¡Píntame las uñas, por favor!

     Ayer fui al garaje de gasolina que se encuentra frente a la sede abandonada del Fondo del Seguro del Estado en Río Piedras. Un joven, que estoy seguro no llegaba a los veinticinco años, me atendió. Fue inevitable que al momento de pagar la cuenta me fijara en sus uñas. Eran largas, muy largas para ser de un hombre. Porque según los estándares de masculinidad que nadie me había dicho, pero que yo tenía muy claros en mi cabeza, el hombre no debe tener las uñas así de largas y menos pintadas. Aquellas uñas, de un segundo a otro, se habían vuelto en una de esas inquietudes innecesarias con las que a veces lleno mi cabeza. “¡Eso es una patería!”, pensé desde el privilegio que me otorga el cada vez menos convencional pensamiento heterosexual. ¿Cómo se atreve a trabajar así?  En mis tiempos, hace apenas veinte años atrás, cuando yo era cajero de esta misma gasolinera, eso no estaba permitido. Me parecía algo obsceno, sucio, trasgresor, el que el tuviera aquellas uñas largas frente a mí. Porque una cosa era que Toño Rosario, un artista consagrado, lo hiciera y otra era que un muchacho cualquiera se tomara aquella libertad “badbuniesca” [1] en sus manos, o para ser más específicos, en sus uñas.

Recogí el cambio, la vuelta, el menudo que me sobraba de una botella de agua y un paquete de hormiguitas azucaradas “Nerds” que de seguro mandarían a volar mis triglicéridos. Sentado en el auto, decidí mirarme la cara en el espejo retrovisor. Vi mis cejas arqueadas, limpias, recién trabajadas por el barbero y recordé que hace casi tres décadas atrás tenía una gaviota en mi frente, una montaña de pelos, en realidad dos, que comenzaban en la ceja izquierda y terminaba en derecha. Si no hubiera sido porque me tomé la libertad de acicalarlas, mi inconformidad existencial hubiera sido mayor en los años rebeldes de mi adolescencia. Para aquel entonces no faltó la crítica de mi familia. Sobre todo, de mi abuela católica, apostólica y romana que le aterraba cualquier atisbo de homosexualidad en mí. Aquello era, según ellos, una clara expresión de mariconería  y eso sin duda alguna, representaba un pecado sucio y malo, una vergüenza para la familia. Pero eran los noventa y yo no iba a dejarme intimidar por convencionalismos sociales de masculinidad ni por convicciones religiosas, además, las cejas acicaladas se habían vuelto una moda entre la cultura del “underground” que comenzaba a florecer en los cassettes que yo traficaba en el Colegio la Providencia en Monacillo.
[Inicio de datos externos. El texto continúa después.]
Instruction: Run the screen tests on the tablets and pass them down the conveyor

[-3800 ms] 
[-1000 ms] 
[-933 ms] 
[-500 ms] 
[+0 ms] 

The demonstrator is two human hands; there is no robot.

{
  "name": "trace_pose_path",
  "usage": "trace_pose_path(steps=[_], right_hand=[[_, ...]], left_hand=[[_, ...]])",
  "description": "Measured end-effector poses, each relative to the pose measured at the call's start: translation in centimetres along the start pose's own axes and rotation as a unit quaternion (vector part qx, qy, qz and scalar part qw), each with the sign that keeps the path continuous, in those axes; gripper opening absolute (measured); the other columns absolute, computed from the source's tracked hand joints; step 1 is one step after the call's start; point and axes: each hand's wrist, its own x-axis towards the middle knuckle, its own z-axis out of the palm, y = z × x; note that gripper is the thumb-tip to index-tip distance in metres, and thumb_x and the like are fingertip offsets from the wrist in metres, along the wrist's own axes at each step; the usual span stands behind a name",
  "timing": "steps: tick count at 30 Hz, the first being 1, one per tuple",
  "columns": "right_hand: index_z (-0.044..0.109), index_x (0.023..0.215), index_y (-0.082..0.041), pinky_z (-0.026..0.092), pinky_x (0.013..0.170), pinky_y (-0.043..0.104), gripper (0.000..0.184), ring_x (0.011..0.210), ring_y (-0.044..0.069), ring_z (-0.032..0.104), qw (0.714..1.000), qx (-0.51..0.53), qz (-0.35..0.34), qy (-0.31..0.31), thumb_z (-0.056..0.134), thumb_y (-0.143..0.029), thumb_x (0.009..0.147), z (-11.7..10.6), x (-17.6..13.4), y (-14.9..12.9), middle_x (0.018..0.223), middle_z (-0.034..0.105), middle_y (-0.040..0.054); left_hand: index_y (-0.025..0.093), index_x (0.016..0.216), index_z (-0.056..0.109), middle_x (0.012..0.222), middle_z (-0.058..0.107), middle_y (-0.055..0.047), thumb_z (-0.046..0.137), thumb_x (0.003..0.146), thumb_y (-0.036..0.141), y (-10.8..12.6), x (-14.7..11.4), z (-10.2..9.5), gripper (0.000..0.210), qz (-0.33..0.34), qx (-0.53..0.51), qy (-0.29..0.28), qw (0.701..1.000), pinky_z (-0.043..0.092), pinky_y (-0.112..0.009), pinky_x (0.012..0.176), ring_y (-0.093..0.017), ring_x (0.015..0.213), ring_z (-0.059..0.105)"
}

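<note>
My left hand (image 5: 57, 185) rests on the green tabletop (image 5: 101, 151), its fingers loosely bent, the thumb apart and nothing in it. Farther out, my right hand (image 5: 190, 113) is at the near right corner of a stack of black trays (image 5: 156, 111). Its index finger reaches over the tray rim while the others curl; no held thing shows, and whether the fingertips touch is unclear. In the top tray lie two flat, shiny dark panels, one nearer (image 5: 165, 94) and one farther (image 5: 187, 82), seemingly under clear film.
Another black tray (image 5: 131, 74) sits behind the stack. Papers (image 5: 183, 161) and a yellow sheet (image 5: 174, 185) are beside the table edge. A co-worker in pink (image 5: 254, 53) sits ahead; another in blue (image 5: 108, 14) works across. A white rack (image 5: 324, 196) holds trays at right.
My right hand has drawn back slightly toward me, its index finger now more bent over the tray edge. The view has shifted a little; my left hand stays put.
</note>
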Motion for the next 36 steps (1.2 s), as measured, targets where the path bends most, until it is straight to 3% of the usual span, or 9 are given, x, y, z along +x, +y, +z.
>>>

Eran otros tiempos, como ya dije, y el mundo era mío, o al menos yo estaba convencido de que giraba a mi alrededor. Por lo que me sentía libre y en confianza de mi mismo. Luego vino la depilación corporal y las aguas fueron llegando a su límite con aquella gloriosa masificación de la metrosexualidad en los albores del siglo XXI. Entonces, todos aquellos cuidados estéticos dejaron de ser mariconerías para convertirse en parte de una metrosexualidad convencional y aceptada a duras penas por los mayores. Eran otros tiempos, como ya dije, momentos libres y felices en donde podía arriesgarme a realizar con mi cuerpo aquello que me llamaba la atención y si me gustaba lo adoptaba como una conducta permanente. No había miedo al qué dirán de las lenguas viperinas que con su veneno neutralizan las ganas de ser un nuevo yo. Yo era el criticado con cuero duro, resistente al cuchillo asesino de la esperanza y no el que critica con piel frágil, temeroso de caer en el ridículo social.

Después de toda esa reflexión frente al espejo, me di cuenta que había algo que me molestaba de ese muchacho, que me dolía. Era todo aquello que había cedido en el camino de la búsqueda de una vida “estable”. Aquella libertad innata había muerto, o más bien se había diluido en el proceso de negociaciones con el convencionalismo social. Aquel muchacho tenía en sus manos, específicamente en sus uñas, la libertad que yo había perdido, pero añoraba con fervor que regresara. Así fue como bajé del carro, tomé de la nevera de la tiendita del garage una bebida endulzada con el vodka que me dispara la presión arterial por las nubes y le pregunté: ¿Quién te pinta las uñas mi pana? “Yo mismo”, respondió. Pues te voy a pedir un pequeño servicio. “Te va a costar”, me dijo. Lo miré con la determinación de quien se propone recuperar su libertad perdida y con voz ferviente le supliqué: “İPINTAME LAS UÑAS, POR FAVOR!”

 

José Israel Negrón Cruz

11 de agosto del 2021



[1] Que tiene origen en el cantante Bad Bunny.